Just to point out that this columnist in the Washington Post agrees with my premise:

article

I wonder if she is on Fluther.

seawulf575's avatar

@elbanditoroso all that means is that you are a liberal since most of the opinion pieces (if not all) on WaPo lean pretty well to the left.

gorillapaws's avatar

@seawulf575 “most of the opinion pieces (if not all) on WaPo lean pretty well to the left.”

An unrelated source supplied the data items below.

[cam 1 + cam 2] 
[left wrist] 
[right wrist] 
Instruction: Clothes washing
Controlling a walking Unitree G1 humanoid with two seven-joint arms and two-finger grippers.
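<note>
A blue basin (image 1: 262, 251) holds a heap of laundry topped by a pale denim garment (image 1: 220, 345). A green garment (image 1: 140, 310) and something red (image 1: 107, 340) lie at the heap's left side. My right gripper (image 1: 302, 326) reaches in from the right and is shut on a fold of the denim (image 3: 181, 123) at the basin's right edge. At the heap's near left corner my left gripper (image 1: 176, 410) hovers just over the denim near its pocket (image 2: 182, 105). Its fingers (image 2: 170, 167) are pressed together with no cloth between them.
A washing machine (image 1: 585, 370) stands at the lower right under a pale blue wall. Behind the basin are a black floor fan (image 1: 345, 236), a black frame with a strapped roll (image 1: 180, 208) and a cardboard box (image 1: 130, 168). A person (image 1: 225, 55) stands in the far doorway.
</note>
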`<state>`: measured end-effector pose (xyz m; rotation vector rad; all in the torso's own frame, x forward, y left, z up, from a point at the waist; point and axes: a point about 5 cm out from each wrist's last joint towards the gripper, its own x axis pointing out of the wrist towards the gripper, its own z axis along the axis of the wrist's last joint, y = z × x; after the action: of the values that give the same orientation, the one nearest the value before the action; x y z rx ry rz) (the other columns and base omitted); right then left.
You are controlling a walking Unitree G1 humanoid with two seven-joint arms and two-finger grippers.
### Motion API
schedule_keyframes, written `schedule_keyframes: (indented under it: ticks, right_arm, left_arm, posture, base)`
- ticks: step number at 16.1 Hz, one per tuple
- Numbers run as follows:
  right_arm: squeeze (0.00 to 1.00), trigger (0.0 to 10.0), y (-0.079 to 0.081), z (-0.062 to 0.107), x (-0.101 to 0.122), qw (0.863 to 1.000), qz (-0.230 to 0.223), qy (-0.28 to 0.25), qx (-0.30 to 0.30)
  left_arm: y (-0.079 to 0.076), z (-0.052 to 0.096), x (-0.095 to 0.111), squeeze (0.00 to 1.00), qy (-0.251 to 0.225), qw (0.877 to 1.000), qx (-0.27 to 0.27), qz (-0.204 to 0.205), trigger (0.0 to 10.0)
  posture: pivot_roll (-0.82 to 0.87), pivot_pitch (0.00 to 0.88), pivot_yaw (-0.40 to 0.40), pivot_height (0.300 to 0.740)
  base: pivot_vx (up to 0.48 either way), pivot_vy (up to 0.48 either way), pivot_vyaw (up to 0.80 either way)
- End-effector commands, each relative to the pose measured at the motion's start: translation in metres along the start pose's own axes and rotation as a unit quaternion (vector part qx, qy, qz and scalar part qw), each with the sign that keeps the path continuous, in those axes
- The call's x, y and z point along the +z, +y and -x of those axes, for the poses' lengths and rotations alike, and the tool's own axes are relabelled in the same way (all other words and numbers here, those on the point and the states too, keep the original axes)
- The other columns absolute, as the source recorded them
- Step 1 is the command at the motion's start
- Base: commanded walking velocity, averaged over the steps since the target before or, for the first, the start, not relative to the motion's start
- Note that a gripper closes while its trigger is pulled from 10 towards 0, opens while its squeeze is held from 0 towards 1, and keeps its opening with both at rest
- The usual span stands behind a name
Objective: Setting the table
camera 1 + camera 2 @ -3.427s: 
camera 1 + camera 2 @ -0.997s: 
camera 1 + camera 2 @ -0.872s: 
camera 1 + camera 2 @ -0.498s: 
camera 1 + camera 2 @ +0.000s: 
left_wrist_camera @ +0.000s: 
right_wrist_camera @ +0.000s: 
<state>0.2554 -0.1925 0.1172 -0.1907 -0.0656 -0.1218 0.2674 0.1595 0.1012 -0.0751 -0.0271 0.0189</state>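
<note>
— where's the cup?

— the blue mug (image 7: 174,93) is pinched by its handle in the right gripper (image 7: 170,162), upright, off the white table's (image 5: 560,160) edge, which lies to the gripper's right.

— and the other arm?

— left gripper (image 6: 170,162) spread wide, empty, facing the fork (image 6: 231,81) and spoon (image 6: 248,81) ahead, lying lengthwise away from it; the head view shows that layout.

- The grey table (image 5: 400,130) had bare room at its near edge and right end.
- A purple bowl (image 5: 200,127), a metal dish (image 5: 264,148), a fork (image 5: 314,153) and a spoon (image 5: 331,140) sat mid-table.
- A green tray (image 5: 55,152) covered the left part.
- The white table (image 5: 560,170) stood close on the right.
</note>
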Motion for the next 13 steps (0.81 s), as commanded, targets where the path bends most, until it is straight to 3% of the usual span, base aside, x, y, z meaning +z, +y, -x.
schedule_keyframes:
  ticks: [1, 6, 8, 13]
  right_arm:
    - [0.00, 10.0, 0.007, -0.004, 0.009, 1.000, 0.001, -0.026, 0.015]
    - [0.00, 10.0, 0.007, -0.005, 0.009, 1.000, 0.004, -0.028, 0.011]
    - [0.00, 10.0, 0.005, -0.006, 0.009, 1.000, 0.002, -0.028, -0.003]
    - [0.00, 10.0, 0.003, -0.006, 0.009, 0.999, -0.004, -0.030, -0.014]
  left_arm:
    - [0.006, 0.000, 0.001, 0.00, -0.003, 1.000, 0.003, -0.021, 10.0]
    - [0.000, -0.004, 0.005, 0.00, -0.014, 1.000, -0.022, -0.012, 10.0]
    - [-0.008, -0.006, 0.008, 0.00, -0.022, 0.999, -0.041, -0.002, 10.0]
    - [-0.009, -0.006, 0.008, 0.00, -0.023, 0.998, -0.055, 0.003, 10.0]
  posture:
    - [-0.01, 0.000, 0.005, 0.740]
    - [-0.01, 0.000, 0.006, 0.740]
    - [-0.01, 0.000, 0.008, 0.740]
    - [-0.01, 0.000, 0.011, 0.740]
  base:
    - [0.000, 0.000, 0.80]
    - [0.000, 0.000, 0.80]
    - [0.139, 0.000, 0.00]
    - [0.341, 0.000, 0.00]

You’re referring to the paper that ran 16 negative stories about Bernie Sanders in 16 hours? The one owned by the richest man in the world? Give me a fucking break.

seawulf575's avatar

@gorillapaws Oh, you mean when they were trying to skew things for Hillary? Yeah…that proves how straight up they are.

gorillapaws's avatar

@seawulf575 ”...that proves how straight up they are.”

You originally said they were left-biased, and I pointed an example of how they were center-right biased (which they are). I never claimed they were “straight.” The WaPo has a severe pro-corporate, pro-establishment, pro-war, pro-establishment, anti-left bias. There’s nothing “straight” about that.

seawulf575's avatar

Oh please! The fact that you can even attempt to say WaPo is center right only shows how far left you really are.